# Amount of Light



## KyleT (Jul 22, 2002)

Hi morepower16, welcome to the board!

The 3 watts/gallon is just a general rule that really has no use. 

It all depends on your set up, your substrate, if you are adding CO2 and if you plan on adding any type of fertilizers. With these questions answered I will be able to provide a much better answer! 

What type of plants do you plan on having?

You only need to have however much light you need over the area that you have plants. However it is good to have around the same amount of light on the rest of the tank for your fish sake!!! 

Kyle


----------



## morepower16 (Aug 5, 2002)

Like I said the tank is a 125Gal with a wet/dry and a magnum 350 filtering it. The substrate is flourite with a layer of gravel over top. The plants are mainly Amozon Swords with some java fern mixed in.


----------



## KyleT (Jul 22, 2002)

> _Originally posted by morepower16_
> Like I said the tank is a 125Gal with a wet/dry and a magnum 350 filtering it. The substrate is flourite with a layer of gravel over top. The plants are mainly Amozon Swords with some java fern mixed in.


HEHE! Lovely mixture. A plant that will do fine with next to no light and a plant that loves lots of light!!!

I would go for around 2.5 watts/gallon then. Your swords should be fine and your ferns will love it. 

Check out the fertilizers article and scroll down to plant spikes. You might want to eventually add these to the roots of your swords as they are heavy root feeders. 
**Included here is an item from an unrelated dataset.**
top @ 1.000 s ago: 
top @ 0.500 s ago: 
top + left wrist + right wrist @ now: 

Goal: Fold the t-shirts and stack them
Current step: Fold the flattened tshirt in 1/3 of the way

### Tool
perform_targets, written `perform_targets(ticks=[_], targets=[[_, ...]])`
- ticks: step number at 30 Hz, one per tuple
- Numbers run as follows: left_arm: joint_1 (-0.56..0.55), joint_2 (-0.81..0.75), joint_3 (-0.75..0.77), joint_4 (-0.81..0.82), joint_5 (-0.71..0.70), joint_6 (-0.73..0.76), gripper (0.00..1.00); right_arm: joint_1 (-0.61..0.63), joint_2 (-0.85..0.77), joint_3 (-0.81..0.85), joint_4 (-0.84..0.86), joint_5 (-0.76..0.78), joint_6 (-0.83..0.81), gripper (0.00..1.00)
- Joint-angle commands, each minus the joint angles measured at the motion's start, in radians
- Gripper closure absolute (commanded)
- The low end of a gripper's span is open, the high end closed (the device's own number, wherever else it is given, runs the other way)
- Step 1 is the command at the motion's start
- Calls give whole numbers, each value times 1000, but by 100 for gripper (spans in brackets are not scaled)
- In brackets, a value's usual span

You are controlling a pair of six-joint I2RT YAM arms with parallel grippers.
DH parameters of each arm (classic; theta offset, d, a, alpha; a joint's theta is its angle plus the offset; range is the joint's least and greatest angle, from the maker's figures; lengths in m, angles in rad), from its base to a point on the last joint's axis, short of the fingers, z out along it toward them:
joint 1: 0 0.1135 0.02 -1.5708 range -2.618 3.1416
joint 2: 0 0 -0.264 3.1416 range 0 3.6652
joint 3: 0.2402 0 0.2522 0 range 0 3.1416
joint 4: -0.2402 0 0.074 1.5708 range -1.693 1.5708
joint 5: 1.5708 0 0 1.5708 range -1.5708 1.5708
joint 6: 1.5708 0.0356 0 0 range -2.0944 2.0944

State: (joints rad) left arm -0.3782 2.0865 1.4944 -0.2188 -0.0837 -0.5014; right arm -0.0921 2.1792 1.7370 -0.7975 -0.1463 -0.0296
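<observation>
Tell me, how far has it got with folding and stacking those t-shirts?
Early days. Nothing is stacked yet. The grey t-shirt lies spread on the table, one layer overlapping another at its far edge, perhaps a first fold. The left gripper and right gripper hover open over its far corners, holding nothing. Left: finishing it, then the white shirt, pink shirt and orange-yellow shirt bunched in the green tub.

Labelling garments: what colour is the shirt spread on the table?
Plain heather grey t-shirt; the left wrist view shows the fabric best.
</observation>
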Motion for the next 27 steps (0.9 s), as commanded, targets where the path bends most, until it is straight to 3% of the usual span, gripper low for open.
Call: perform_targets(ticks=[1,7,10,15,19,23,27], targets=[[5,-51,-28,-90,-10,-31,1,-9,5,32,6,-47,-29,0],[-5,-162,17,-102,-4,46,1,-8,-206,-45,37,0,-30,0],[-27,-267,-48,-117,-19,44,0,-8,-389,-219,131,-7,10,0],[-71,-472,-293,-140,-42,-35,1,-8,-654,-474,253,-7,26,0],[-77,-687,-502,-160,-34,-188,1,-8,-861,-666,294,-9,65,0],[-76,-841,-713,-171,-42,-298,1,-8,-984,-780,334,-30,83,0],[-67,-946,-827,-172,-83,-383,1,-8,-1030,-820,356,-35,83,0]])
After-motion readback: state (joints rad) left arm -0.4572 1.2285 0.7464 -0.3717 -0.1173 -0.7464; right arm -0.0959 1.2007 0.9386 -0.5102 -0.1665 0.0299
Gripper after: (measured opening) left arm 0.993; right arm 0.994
What type of lighting are you planning on putting over your tank?

Kyle


----------



## morepower16 (Aug 5, 2002)

Right now I have been trying to get by with numerous flourcents but have just placed an order for the 55 watt compact flourcent tubs. Getting a double fixture to start out with and will add more as money allows. I was not sure I would need more fertilizers since I use the flourite. I do know the Swords require lots of lite though. I don't want to light the entire tank, just half as I like the look of a partially shaded tank.


----------



## Pooky125 (Jul 30, 2002)

Hmm, I have 3 Ozelot sword, that are all doing fabulously under 1.5-2 watts per gallon.. Growning a new leaf ever 3 days or so...


----------



## Steve Hampton (Jul 22, 2002)

Pooky125 Wrote:



> I have 3 Ozelot sword, that are all doing fabulously under 1.5-2 watts per gallon.. Growning a new leaf ever 3 days or so


This brings up a really interesting point about plants and lighting. A lot of plants have very different "looks" and grow differently depending on whether they receive low light or high light. Most sword under low light conditions will grow much small leaves, both in height and width. They also grow more leaves and stay bunched together tighter. Under high light the same sword may produce leaves that are 3X wider and taller. Also, growing new leaves much less frequently and with larger spead between the leaves. Swords are but one example of the different "looks" that the same plant will produce under different lighting conditions. Sorry, this really doesn't have much to do with the original question. I have, in the past, created the light/dark sided tank like you're proposing. It can be quite dramatic. There are two ways to acheive this look. One is to simply arrange the light to one side. The other way, and the one I prefer, is to grow Giant Vals and/or floating plants like Frogbit on one side blocking the light and creating a canopy effect. Using Frogbit has an additional advantage in that is sucks up lots of NO3.


----------